La Corte di Cassazione definisce una presunzione semplice che amplia la difesa nel «redditometro»
I giudici, con la sentenza n. 13289 depositata ieri, affrontano vari temi sull’accertamento da “redditometro”, ma, leggendo la sentenza, la Cassazione, sic et simpliciter, estende all’accertamento sintetico, sebbene in un obiter dictum, principi ormai assodati in tema di studi di settore e parametri contabili.
Per ciò che concerne il carattere presuntivo dei coefficienti, occorre rimarcare che, secondo giurisprudenza più che consolidata, essi costituiscono presunzioni legali relative: quindi, come conseguenza, da un lato, per l’Ufficio è sufficiente dimostrare la disponibilità del bene per far scattare il “redditometro”, dall’altro, il contribuente deve provare che il maggior reddito determinato è posseduto grazie a redditi esenti o soggetti a imposizione alla fonte (non può, invece, contestare il coefficiente di redditività oggettivamente considerato e dire: non è vero che il possesso dell’auto costa, come dice il decreto del 1992, circa 30.000 euro l’anno, ma molto di meno, quindi il reddito attribuibile deve essere ridimensionato; si vedano “L’auto posseduta in «zona franca» blocca il redditometro” del 6 giugno scorso e “Le tabelle ACI non invalidano il redditometro” del 3 marzo scorso).

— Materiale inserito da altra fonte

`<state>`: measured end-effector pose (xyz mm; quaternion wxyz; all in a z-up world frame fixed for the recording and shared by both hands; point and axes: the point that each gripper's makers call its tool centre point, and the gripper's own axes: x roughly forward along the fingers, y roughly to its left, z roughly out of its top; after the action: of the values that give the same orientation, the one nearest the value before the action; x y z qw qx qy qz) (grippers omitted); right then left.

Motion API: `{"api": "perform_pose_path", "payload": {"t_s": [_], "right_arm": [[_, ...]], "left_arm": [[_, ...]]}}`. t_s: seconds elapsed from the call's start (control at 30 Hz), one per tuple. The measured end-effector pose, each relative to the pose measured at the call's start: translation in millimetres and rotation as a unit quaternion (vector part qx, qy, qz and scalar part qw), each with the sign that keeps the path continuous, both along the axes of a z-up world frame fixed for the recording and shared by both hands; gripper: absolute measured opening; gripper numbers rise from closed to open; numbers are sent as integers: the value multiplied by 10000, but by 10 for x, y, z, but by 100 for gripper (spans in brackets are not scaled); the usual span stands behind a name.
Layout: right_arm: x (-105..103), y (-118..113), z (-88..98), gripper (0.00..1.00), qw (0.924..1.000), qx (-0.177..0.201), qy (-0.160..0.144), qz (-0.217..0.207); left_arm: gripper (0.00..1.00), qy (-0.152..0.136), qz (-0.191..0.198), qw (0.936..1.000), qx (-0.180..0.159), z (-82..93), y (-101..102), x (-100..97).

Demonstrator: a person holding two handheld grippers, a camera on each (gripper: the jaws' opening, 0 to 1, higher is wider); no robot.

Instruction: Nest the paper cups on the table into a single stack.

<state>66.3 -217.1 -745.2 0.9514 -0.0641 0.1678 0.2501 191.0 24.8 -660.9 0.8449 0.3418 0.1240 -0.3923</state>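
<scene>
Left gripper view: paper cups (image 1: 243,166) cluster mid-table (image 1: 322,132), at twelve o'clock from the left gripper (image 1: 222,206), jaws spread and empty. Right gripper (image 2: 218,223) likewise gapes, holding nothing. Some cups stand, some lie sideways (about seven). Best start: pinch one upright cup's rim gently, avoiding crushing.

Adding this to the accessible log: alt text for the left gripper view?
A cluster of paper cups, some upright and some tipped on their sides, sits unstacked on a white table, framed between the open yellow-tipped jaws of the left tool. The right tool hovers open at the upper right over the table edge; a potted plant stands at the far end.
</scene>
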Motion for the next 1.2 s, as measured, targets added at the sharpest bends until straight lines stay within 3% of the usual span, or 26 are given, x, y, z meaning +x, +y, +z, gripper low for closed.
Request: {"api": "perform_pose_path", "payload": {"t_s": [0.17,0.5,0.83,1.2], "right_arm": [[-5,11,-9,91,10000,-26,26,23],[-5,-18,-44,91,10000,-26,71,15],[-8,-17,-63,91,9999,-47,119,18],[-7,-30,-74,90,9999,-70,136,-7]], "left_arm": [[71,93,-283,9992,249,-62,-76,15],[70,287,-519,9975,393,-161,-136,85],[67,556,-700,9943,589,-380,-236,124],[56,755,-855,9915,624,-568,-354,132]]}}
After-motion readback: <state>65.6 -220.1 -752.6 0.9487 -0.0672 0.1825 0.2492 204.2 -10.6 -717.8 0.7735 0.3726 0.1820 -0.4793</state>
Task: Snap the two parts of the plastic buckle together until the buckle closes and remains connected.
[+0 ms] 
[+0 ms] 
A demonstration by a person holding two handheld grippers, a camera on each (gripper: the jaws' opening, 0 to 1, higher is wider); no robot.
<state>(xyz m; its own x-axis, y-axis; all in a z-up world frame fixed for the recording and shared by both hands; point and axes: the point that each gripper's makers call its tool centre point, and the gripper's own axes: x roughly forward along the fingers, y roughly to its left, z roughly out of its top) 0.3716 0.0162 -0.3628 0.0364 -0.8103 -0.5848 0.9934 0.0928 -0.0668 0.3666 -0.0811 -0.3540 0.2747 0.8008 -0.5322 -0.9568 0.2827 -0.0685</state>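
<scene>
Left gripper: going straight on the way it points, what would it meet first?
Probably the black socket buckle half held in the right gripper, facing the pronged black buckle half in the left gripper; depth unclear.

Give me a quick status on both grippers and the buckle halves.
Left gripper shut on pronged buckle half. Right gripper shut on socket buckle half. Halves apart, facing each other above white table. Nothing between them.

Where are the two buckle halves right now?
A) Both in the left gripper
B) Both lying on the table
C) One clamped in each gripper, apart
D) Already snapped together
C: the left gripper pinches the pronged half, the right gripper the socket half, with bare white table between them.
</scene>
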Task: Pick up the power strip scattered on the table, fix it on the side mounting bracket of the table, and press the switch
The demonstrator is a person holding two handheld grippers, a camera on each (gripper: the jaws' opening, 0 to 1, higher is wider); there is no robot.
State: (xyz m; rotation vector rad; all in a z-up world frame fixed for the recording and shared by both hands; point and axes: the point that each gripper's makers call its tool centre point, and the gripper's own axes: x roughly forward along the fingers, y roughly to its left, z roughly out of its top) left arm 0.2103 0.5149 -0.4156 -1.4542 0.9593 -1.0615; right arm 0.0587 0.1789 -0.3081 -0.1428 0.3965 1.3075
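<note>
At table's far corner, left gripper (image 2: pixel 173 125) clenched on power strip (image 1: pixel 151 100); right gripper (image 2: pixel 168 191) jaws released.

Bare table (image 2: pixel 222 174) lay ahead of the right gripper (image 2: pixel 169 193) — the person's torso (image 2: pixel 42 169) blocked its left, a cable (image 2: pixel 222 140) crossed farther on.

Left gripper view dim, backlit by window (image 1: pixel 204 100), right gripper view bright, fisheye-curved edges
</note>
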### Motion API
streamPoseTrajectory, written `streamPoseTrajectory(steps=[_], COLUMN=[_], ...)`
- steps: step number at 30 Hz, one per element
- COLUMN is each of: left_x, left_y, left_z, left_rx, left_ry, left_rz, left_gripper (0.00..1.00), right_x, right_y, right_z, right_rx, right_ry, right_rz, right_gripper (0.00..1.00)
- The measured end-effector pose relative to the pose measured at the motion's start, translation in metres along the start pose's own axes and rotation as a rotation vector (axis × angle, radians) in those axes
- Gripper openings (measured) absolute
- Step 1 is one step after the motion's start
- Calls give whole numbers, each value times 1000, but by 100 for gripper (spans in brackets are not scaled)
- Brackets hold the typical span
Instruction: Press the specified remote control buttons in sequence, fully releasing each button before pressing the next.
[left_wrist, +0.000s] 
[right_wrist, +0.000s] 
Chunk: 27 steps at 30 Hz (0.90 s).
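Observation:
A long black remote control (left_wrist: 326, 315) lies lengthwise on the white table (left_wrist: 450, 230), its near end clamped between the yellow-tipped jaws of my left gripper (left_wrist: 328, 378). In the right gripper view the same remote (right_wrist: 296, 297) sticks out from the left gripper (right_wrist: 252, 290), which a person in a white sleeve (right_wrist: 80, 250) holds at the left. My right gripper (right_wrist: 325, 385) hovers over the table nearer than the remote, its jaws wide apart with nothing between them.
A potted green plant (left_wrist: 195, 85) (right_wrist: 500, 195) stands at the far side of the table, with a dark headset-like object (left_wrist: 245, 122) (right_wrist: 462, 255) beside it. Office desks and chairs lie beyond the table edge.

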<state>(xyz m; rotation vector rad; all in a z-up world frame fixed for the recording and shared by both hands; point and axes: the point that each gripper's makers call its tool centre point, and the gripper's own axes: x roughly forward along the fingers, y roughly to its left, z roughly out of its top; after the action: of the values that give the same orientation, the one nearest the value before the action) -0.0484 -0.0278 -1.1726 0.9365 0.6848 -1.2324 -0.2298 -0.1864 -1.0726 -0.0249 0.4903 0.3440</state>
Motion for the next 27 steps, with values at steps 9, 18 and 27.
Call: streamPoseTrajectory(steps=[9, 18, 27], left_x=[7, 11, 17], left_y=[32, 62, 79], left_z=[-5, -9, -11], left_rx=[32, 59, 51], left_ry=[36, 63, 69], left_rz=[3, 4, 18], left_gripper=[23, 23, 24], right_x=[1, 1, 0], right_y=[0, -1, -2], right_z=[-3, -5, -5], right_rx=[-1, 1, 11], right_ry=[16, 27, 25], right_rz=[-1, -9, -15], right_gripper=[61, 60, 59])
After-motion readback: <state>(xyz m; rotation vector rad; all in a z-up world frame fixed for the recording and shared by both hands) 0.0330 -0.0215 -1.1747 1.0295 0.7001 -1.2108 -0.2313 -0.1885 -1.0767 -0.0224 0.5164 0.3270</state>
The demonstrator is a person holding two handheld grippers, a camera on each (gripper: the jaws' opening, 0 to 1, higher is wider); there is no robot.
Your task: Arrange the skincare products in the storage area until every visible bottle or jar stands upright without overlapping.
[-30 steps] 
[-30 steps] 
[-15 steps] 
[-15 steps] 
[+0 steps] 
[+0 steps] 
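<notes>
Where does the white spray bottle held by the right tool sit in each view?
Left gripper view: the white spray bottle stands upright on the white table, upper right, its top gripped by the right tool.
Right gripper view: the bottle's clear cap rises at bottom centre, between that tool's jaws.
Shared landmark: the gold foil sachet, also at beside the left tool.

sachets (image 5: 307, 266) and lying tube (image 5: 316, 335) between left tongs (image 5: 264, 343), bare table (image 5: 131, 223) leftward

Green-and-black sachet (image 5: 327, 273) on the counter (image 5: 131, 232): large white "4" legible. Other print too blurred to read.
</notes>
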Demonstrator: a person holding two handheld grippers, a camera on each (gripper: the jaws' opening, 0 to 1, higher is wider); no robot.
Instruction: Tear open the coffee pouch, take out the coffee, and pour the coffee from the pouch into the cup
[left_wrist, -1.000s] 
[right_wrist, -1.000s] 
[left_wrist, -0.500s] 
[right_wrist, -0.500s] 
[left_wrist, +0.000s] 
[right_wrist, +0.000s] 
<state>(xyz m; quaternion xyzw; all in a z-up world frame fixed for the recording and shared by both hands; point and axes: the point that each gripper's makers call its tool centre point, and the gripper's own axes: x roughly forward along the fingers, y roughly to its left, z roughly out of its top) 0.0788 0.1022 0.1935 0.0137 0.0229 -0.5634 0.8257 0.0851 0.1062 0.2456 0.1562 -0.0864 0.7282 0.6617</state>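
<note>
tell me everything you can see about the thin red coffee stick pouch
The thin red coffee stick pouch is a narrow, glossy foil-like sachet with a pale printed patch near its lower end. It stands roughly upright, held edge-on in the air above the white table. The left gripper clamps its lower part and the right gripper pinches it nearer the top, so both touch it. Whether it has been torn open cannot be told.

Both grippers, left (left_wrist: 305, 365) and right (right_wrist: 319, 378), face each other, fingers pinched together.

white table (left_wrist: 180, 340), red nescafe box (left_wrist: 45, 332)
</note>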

Ora, la Corte afferma testualmente che, “in ordine alla pretesa fiscale fondata, come nel caso, sull’utilizzazione dei coefficienti detti le sezioni unite di questa Corte (sentenza 18 dicembre 2009 n. 26635) hanno affermato il seguente (condivisibile) principio di diritto (ribadito da Cass. trib. 5 ottobre 2010 nn. 22552-22555, 4 giugno 2010 n. 13594, 21 maggio 2010 n. 12558, ex permultis)“: l’applicazione dei parametri o degli studi di settore costituisce un sistema di presunzioni semplici, la cui gravità, precisione e concordanza non è stabilita dalla legge, ma nasce in sede di contraddittorio.Se così davvero fosse, sono da intendersi superate le critiche mosse in precedenti interventi sull’impossibilità della difesa del contribuente nel “redditometro”: infatti, se si verte nell’ambito delle presunzioni semplici, e la gravità, precisione e concordanza si formano nel contraddittorio, allora va da sé che il contribuente, producendo le tabelle ACI, può dimostrare l’incoerenza dei coefficienti, specie ove presumono che una vecchia BMW comporti spese annuali per 30.000 euro.
Estremizzando, il contribuente può produrre una cartella esattoriale sul bollo auto, una richiesta di pagamento per la RC auto e tabelle chilometriche ove si evince che i km percorsi in un anno sono stati 200, dimostrando così che non sostiene nessuna spesa per l’auto, da qui l’impossibilità di imputare alcunché dal punto di vista “redditometrico”.
Stesso discorso per le collaboratrici familiari, che imputano un reddito di circa 65.000 euro, non parliamo delle vere e proprie assurdità che il decreto comporta per la restituzione delle rate di mutuo, che incidono di molto sulla determinazione sintetica del reddito.
Troppo bello per essere vero, si trasformerebbe il redditometro in uno strumento consono alla capacità contributiva non dichiarata.
I giudici evidenziano poi che, in sede di questionario, gli Uffici possono chiedere “specificazioni” circa beni la cui documentazione è già in loro possesso, siccome ciò non contrasta con l’art. 6 della L. 212/2000, ma, in sostanza, è strumentale all’attuazione del contraddittorio.
Inoltre, pare che la Cassazione affermi come non sia sufficiente, al fine di escludere il “fatto indice” dal novero del “redditometro”, che il contribuente, senza ulteriori dimostrazioni, affermi che il bene è utilizzato nell’esercizio di impresa.
Anche questi ultimi due aspetti sono meritevoli di ulteriori commenti, sui quali si tornerà, siccome, dal testo della corposa sentenza, a nostro avviso, non è chiaro ciò che, in concreto, i giudici abbiano inteso sostenere.
In altri termini, gli Uffici possono o no chiedere, con conseguente verificarsi della preclusione probatoria, dati e informazioni su immobili e auto, possono chiedere quante auto e quanti immobili possiede il contribuente?
L’Ufficio può utilizzare ai fini del “redditometro” beni dell’impresa individuale, spettando al contribuente l’onere di provare l’effettivo utilizzo nell’impresa?
Nuove frontiere difensive negli accertamenti da “redditometro”, ove venisse confermata l’affermazione della Corte di Cassazione relativa al carattere di presunzione semplice dei decreti ministeriali del 1992.